Results 1 to 11 of 11
  1. #1
    http and a telephoto
    Join Date
    January 18th, 2005
    Location
    NYC
    Posts
    17,708
    First steps when you install Wordpress and to make existing installs more secure
    Since there are a couple of threads going on about this I decided to post this now instead of waiting for the podcast. There will be an indepth podcast on Wordpress installs and security steps in a week or so, but for now here are some steps to take:

    Really good tutorial on how to toughen up your Wordpress install:

    http://guvnr.com/web/blogging/10-tip...ss-hack-proof/

    Key points:
    Create new admin account, log out, log in as new admin, delete default admin account
    Make display name different from login username

    Rename your table prefix (easy to do on install, little tougher later, but doable, follow steps in the tutorial).

    Two plugins to make your life easier:
    WP Security Scan
    WP PhpMyAdmin

    I also recommend the following two plugins:
    Bad Behavior
    Exploit Scanner


    So if you are installing fresh do these in this order:

    Don't use one step installs because you want to create your own config file that has one change that makes your life easier and lessens your chances of attack: In the wp-config-sample.php find the line that defines your database prefix. It is defaulted to wp_ CHANGE THE WP_ TO SOMETHING ELSE. If you do this before you install your wp you won't have to edit the database tables as noted in the above tutorial. Hackers assume you are using wp_ so if you make it something unique to your site they are less likely to break in. Make it anything you want, and throw a number in it. So instead of wp_ it is something like bl0g_ or even better n3w5_ *DON'T* use the same thing as any example suggested, make up your own.

    As soon as you install and log in as the default admin, create a new admin account. You do this under Users - Add New. Give yourself a hard login name, again with a number in it.

    Log out, then log in as your new identity.

    Create a nickname that is *different* from your username. Do this under Edit Users and choose yourself. You will have to save that page and go into edit a second time to choose the nickname to display.

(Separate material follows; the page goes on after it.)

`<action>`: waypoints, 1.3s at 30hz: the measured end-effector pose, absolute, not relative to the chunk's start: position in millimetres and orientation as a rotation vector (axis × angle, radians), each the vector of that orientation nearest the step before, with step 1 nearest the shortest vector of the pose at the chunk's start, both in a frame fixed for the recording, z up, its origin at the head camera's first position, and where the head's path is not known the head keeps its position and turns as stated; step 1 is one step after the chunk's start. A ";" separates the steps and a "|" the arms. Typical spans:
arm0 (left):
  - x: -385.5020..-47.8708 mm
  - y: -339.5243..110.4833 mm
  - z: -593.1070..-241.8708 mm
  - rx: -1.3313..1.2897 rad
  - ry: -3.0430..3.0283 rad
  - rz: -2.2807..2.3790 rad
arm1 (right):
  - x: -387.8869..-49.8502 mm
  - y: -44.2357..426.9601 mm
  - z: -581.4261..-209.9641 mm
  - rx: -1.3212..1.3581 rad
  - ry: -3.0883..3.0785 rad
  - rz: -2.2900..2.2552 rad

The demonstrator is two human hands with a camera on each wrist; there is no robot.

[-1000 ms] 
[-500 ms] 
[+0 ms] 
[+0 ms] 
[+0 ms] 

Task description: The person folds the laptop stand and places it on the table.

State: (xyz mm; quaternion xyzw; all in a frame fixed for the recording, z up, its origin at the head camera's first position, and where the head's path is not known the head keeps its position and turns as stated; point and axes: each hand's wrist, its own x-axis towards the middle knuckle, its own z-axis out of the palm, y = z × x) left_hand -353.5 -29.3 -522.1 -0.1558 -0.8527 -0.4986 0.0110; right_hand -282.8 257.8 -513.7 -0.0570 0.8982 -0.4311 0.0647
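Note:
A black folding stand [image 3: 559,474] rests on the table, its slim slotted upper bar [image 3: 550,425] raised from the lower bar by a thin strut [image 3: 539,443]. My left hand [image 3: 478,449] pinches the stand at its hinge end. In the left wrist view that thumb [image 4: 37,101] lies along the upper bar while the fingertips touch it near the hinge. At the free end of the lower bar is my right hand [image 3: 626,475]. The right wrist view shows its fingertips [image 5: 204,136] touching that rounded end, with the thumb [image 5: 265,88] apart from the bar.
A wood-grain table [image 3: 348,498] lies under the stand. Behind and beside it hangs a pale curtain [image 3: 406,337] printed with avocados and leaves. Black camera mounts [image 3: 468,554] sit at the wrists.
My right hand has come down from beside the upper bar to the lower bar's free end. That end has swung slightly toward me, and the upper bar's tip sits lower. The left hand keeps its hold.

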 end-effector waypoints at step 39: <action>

    Now go to Edit Users and delete the default admin account. Tell it to delete all posts and that will give you an empty install.

    Obviously if you are editing a current install, you will tell it to assign the existing posts to the new admin user and *NOT* delete your existing content.

    Then go watch the video in the post in the very first link above and do the rest if you feel brave

    By changing the default admin and the database prefix your blog will escape a lot of hacking issues.
    Last edited by loxly; December 30th, 2009 at 04:55 PM. Reason: typo - i blame the pain meds :)
    Deborah Carney
    TeamLoxly.com BookGoodies.com ABCsPlus.com

  2. #2
    Moderator MichaelColey's Avatar
    Join Date
    January 18th, 2005
    Location
    Mansfield, TX
    Posts
    16,232
    Excellent suggestions!
    Michael Coley
    Amazing-Bargains.com
     Affiliate Tips | Merchant Best Practices | Affiliate Friendly? | Couponing | CPA Networks? | ABW Tips | Activating Affiliates
    "Education is the most powerful weapon which you can use to change the world." Nelson Mandela

  3. #3
    http and a telephoto
    Join Date
    January 18th, 2005
    Location
    NYC
    Posts
    17,708
    I'd love to take credit for them, but the video post I linked to is where I found out about the top two things. I have been running WP Exploit and Bad Behavior for over a year but didn't even think about the default admin profile being easy to break into since hackers know the username! And making the display name different from the actual login when you make the new account, never thought of that either.
    Deborah Carney
    TeamLoxly.com BookGoodies.com ABCsPlus.com

  4. #4
    Affiliate Manager BlogBonnieBlog's Avatar
    Join Date
    July 28th, 2009
    Location
    Surprise
    Posts
    526
    thanks! I've been working on wordpress sites all day and this is helpful.

  5. #5
    Full Member JCSupSvc's Avatar
    Join Date
    February 14th, 2007
    Posts
    275
    Thumbs up
    Very good information, thanks for posting it. I've been doing a lot of reading over the last couple of weeks on WP security and none of the sites mentioned these tips.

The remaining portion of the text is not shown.